Der Vasken’s Sermon on April 18, 2021

In the name of the Father and of the Son and of the Holy Spirit.

“I’m trying to process what happened. It could have been me. I could have been the one on the ground never to see my twin boys again.”

These were the emotional words of Indiana FedEx employee named Timothy Bouillat, who shared how the recent tragic shooting unfolded in front of him just three days ago, in front of the facility where he worked, leaving eight people dead and the lives of eight families forever changed.

“I’m trying to process what happened. It could have been me. I could have been the one on the ground never to see my twin boys again.” He was referring to the heart-wrenching tragedy that occurred last Thursday night. It was a very sad event, which many of us heard about the next morning. We threw our hands up into the air and said, “Here we go again.”

This was only one of several mass shootings that occurred in the last couple of weeks in our country alone. It’s like we have grown accustomed to them or numb to them. Certainly as we reflect upon these sad realities—these tragedies going on in the world around us—it’s difficult to watch how people can treat each other. There are so many thoughts that come to mind when we hear about tragedies like this.

What came to my mind was this. We approach life with certain expectations.

• We expect that people will act a certain way.
• We expect that people can and will treat each other with decency.
• We expect that we will be safe when we walk out of our homes.
• We expect that people would be compassionate and kind and that they, too, place value on life and family.

But there are moments when we experience and encounter the contrary and those moments impact on our lives. In today’s Bible passage, Jesus shows us what it means to have a compassionate heart and what it means to know the value of life.

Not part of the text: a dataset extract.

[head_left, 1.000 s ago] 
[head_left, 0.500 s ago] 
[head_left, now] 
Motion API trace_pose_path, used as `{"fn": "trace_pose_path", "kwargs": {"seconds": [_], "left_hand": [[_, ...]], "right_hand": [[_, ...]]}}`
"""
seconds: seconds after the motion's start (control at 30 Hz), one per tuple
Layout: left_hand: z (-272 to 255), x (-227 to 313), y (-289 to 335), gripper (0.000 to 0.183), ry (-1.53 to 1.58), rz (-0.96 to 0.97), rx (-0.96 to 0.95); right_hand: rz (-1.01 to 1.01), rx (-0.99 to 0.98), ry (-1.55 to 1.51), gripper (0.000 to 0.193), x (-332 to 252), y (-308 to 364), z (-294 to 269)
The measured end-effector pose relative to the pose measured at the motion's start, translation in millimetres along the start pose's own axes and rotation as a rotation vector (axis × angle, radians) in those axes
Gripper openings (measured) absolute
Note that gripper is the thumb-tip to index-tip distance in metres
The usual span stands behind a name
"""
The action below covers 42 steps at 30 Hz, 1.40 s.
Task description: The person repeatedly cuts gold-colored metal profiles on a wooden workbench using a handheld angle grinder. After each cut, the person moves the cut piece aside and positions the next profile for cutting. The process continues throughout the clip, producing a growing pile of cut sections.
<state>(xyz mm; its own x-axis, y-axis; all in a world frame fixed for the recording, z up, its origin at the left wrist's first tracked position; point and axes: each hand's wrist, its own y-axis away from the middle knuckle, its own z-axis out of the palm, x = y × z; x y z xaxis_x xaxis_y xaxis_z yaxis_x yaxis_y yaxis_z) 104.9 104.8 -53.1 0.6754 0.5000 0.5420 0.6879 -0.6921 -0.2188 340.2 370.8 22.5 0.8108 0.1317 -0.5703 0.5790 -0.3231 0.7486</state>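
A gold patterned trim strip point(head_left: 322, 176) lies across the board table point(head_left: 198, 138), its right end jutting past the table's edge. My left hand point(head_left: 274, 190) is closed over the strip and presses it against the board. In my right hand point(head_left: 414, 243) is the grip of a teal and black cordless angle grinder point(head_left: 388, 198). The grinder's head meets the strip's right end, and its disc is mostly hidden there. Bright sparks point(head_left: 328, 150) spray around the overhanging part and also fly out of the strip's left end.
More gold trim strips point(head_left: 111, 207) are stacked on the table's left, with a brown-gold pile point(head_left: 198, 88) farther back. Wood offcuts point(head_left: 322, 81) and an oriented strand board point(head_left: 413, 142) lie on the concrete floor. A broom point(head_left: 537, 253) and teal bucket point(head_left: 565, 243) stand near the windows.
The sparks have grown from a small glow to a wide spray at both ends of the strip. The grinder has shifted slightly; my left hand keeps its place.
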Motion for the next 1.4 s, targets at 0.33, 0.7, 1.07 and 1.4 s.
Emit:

At some point, tragedy finds people. For each of us, the tragedy will be different and yet the pain will be the same. It will leave us with tears in our eyes and pain in our hearts. They are called tragedies because they turn our lives upside down and tear our lives apart. Hopefully, we will never see a tragedy similar to the one I just shared or like the one that the widow suffered in today’s Bible story.

Tragedy finds us:

• Someone close to us—someone we love dearly—may die unexpectedly.
• Our tragedy might come in the form of a broken relationship.
• A body might be broken down by disease.
• There are broken hopes and dreams.
• It might be that our tragedy takes the form of severe financial loss, and on and on we can list possible tragedies.

Tragedies are often a part of life and families are often left to pick up the pieces of their shattered lives as they grieve and try to start over. We are in the Church Season of the Resurrection. It is the time when we remember the empty Tomb of Christ as the symbol of His victory over evil.

The terrible events of this past week challenge us to take inventory of our faith and ask ourselves:

• What do we do when tragedy strikes?
• Do we try to find someone to blame?
• Or do we let our compassion and faith lead us forward?

It takes faith to see God standing with us when eight lives and eight families are brought to their knees. It takes faith to leap into action when our expectations fall short. It takes faith to see God when our world goes dark. It takes faith to have a compassionate heart when the world around us acts heartless.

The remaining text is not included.